We review a published opinion of the court of appeals 1 reversing the circuit court's order 2 affirming the Labor and Industry Review Commission's (LIRC) opinion and order requiring deBoer Transportation (deBoer) to pay Charles Swenson (Swenson) $36,193.66 in back pay for deBoer's unreasonable refusal to rehire Swenson following Swenson's work-related injury. The issue presented to this court is whether, under Wisconsin's worker's compensation statute, Wis. Stat. § 102.35(3) (2009–10),3 deBoer refused to rehire Swenson without reasonable cause. Specifically, we must determine whether, in reaching its conclusion that deBoer failed to show reasonable cause for its refusal to rehire Swenson, LIRC applied an unreasonable interpretation of § 102.35(3), or based its conclusion on findings of fact that were not supported by credible and substantial evidence in the record.

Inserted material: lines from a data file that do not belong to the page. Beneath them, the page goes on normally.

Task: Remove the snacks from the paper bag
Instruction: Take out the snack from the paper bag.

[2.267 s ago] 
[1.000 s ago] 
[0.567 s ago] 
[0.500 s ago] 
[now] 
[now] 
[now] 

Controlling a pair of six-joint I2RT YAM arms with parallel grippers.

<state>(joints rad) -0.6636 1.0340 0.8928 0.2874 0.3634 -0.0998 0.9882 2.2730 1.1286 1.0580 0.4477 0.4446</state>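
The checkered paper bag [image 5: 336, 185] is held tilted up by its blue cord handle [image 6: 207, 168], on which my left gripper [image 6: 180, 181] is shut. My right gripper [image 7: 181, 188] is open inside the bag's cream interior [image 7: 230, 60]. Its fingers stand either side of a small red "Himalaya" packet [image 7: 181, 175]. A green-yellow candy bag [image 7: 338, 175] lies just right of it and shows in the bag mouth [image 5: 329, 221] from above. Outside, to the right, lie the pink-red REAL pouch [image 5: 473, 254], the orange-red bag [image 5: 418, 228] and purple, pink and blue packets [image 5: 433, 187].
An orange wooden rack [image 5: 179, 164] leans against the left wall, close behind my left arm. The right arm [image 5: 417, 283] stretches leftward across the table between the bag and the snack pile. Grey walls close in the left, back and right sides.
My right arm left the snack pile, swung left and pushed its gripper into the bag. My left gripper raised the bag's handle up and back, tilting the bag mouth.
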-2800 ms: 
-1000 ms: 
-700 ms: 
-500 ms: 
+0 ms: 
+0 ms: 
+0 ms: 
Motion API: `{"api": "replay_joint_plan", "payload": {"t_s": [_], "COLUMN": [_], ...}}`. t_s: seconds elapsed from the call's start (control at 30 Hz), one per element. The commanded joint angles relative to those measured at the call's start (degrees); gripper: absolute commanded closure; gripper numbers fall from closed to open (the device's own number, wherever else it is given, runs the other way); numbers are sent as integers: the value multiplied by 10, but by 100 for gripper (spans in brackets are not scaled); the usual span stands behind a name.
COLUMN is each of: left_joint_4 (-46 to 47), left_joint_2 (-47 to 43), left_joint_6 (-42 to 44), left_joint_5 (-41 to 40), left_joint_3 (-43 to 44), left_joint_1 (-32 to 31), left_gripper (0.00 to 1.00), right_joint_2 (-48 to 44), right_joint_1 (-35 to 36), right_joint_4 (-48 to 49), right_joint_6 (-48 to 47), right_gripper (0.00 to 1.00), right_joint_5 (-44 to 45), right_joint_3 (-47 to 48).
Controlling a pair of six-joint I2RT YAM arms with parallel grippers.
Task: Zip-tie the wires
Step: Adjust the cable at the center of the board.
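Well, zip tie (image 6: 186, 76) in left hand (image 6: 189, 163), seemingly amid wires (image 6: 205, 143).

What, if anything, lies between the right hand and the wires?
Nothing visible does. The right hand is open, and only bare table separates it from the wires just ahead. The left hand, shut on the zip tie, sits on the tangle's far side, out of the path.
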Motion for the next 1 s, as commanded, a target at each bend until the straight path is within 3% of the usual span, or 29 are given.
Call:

¶ 2 We hold that in reaching its conclusion that deBoer failed to show reasonable cause, LIRC applied an unreasonable interpretation of Wis. Stat. § 102.35(3). LIRC concluded that deBoer did not show reasonable cause because deBoer failed to adequately explain why it would be an unreasonable burden to change its check-ride policy so that Swenson could meet his personal care obligations. Section 102.35(3), however, does not require an employer to change its legitimate and long-standing safety policies in order to assist an employee in meeting personal obligations. Therefore, by adding this requirement into the statute, LIRC contravened the words of the statute.
¶ 3 Additionally, we hold that LIRC's conclusion that deBoer failed to show reasonable cause based on LIRC's finding that the check-ride policy was pretext, was not supported by credible and substantial evidence.
¶ 4 Accordingly, we affirm the decision of the court of appeals that remanded for dismissal of Swenson's claim against deBoer.
¶ 5 Many of the relevant facts are based on the findings of the Administrative Law Judge (ALJ) adopted by LIRC. However, because this case requires us to review whether LIRC's findings of facts are supported by credible and substantial evidence, we review the record independently. When we derive material facts from sources other than the ALJ's decision, we so note.
¶ 6 Wausau Carriers, a trucking company, hired Swenson as a truck driver in 2003. Swenson drove a commercial motor vehicle, i.e., a semi-truck with a sleeping area. Swenson drove a “daily” or “local” route, leaving around midnight and returning at 10 a.m. This route allowed him to be home during the day.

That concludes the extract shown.